◆ DESCRIPTION OF THE TASK ◆
The word "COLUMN" may appear in some lines of the data; copy every such line.
■ ■ ■
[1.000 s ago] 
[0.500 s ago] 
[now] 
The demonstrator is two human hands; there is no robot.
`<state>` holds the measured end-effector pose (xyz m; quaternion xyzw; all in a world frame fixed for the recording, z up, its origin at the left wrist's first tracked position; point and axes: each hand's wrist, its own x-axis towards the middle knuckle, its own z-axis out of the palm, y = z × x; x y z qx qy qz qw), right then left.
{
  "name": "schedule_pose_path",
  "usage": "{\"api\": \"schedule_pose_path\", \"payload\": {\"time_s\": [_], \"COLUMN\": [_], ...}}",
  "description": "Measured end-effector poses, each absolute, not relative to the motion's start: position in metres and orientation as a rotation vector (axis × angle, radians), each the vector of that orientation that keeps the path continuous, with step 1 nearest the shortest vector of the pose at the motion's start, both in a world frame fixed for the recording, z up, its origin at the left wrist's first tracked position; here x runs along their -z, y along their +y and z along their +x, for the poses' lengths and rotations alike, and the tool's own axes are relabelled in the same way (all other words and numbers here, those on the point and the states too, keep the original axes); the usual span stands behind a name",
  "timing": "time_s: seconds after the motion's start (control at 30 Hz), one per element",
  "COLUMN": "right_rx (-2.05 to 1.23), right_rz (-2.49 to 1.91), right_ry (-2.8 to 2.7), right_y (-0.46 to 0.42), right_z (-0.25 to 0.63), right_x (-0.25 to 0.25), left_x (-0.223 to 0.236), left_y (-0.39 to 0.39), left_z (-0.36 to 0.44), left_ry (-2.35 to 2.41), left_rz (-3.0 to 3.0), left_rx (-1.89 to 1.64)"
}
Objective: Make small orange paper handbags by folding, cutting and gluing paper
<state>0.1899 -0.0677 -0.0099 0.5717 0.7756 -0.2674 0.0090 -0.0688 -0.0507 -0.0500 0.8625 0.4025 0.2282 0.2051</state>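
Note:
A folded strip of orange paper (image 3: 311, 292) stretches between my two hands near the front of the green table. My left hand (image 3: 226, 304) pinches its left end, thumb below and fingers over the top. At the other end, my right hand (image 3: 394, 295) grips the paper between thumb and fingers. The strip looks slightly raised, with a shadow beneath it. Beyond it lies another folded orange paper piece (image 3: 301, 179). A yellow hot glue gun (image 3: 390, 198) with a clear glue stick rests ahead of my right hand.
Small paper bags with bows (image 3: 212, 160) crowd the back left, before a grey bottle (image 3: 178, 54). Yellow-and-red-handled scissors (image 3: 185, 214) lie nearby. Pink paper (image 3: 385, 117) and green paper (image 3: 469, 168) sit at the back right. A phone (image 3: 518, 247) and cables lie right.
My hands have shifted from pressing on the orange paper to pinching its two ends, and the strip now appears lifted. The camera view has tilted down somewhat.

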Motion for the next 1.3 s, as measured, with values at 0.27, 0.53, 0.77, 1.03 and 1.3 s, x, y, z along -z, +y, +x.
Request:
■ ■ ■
◆ RESPONSE BOX ◆
  "usage": "{\"api\": \"schedule_pose_path\", \"payload\": {\"time_s\": [_], \"COLUMN\": [_], ...}}",
  "COLUMN": "right_rx (-2.05 to 1.23), right_rz (-2.49 to 1.91), right_ry (-2.8 to 2.7), right_y (-0.46 to 0.42), right_z (-0.25 to 0.63), right_x (-0.25 to 0.25), left_x (-0.223 to 0.236), left_y (-0.39 to 0.39), left_z (-0.36 to 0.44), left_ry (-2.35 to 2.41), left_rz (-3.0 to 3.0), left_rx (-1.89 to 1.64)"

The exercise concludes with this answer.